:: Given material
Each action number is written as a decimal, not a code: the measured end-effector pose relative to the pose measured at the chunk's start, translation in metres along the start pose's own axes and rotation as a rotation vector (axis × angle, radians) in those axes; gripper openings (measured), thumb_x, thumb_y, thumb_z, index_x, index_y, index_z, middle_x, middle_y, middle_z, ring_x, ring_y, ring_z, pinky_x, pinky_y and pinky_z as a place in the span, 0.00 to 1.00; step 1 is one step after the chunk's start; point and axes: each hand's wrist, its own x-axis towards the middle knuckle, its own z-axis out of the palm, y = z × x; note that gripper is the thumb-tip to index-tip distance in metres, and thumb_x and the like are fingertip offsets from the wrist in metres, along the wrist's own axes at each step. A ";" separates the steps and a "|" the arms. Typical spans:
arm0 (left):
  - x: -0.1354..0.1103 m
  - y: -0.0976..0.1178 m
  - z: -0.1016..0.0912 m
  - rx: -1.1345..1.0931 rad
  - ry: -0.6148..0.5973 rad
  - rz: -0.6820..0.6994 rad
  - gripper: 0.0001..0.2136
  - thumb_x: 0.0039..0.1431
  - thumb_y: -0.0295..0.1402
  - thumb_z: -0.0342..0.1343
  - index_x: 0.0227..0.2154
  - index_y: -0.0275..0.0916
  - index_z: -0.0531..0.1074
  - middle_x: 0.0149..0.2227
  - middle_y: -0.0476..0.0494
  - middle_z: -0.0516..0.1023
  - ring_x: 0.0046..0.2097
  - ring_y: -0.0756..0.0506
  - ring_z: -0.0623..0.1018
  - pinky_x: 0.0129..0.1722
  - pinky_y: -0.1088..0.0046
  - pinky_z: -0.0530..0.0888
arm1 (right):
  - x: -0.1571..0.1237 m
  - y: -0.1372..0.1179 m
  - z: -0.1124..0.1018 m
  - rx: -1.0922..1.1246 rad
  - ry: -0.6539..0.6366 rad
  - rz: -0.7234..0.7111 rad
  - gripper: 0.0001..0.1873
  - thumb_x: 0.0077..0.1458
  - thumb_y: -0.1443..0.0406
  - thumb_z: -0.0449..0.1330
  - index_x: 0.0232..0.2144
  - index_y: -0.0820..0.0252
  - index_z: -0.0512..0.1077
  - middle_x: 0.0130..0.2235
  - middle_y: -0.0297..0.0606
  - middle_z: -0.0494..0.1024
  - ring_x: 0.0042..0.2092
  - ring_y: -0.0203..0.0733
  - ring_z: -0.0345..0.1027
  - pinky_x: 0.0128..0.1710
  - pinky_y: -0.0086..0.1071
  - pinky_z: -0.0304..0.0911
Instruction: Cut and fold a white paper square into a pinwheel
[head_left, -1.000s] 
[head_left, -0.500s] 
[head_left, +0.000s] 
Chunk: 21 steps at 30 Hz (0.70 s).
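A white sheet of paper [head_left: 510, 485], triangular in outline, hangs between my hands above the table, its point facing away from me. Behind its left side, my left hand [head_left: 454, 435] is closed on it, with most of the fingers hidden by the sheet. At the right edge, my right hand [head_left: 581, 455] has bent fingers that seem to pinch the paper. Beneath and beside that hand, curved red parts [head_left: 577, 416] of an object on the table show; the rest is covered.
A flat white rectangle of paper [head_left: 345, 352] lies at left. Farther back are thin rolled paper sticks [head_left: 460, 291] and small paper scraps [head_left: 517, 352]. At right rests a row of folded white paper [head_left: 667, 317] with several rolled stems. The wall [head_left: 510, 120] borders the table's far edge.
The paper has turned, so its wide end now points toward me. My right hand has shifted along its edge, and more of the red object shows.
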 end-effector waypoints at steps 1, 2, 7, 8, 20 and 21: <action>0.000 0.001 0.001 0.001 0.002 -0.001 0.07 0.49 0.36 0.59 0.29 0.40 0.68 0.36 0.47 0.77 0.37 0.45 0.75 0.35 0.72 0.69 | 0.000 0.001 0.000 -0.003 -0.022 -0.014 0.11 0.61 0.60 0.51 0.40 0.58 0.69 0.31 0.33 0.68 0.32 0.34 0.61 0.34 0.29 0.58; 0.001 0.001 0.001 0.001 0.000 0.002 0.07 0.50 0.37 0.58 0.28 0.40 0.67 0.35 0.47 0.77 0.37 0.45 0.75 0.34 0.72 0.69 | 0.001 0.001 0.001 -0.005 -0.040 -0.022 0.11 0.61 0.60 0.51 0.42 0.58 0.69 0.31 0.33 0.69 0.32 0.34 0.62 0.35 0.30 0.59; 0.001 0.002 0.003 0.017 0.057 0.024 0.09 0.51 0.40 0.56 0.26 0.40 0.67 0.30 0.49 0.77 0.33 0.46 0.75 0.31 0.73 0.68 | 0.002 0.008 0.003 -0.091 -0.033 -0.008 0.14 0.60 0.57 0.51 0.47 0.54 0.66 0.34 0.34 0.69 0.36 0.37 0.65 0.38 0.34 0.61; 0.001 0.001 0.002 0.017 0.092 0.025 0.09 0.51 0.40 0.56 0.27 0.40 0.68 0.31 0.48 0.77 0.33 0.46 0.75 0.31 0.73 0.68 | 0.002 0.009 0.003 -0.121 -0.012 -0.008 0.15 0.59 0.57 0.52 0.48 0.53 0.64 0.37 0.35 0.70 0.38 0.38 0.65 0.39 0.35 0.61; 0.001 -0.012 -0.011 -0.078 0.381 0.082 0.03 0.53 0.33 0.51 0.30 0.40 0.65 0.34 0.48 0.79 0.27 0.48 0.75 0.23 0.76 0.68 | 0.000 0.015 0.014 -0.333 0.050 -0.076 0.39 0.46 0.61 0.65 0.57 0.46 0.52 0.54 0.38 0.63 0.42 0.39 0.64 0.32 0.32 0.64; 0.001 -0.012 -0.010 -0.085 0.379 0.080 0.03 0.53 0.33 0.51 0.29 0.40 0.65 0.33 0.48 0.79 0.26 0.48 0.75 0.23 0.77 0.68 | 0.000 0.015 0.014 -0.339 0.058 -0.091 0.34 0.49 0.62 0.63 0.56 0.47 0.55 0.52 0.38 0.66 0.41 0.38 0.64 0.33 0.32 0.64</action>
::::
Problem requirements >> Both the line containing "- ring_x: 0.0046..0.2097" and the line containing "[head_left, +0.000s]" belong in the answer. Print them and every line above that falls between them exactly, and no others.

Output >>
  - ring_x: 0.0046..0.2097
  - ring_y: -0.0756..0.0506
  - ring_z: -0.0623..0.1018
  - pinky_x: 0.0129..0.1722
  - pinky_y: -0.1088..0.0046
  - pinky_z: -0.0530..0.0888
arm1 (right):
  - x: -0.1571..0.1237 m
  - y: -0.1372..0.1179 m
  - z: -0.1124..0.1018 m
  - rx: -1.0922..1.1246 rad
  - ry: -0.6539..0.6366 rad
  - rz: -0.7234..0.7111 rad
  - gripper: 0.0001..0.1873
  - thumb_x: 0.0077..0.1458
  - thumb_y: -0.1443..0.0406
  - thumb_z: -0.0449..0.1330
  - index_x: 0.0232..0.2144
  - index_y: -0.0820..0.0252
  - index_z: -0.0512..0.1077
  - middle_x: 0.0130..0.2235
  - middle_y: -0.0297..0.0606
  - middle_z: -0.0494..0.1024
  - ring_x: 0.0042..0.2092
  - ring_y: -0.0203..0.0733
  - ring_z: -0.0345..0.1027
  - pinky_x: 0.0128..0.1710
  - pinky_y: -0.0086..0.1071
  - pinky_z: -0.0304..0.0911
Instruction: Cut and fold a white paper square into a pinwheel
[head_left, -1.000s] 
[head_left, -0.500s] 
[head_left, +0.000s] 

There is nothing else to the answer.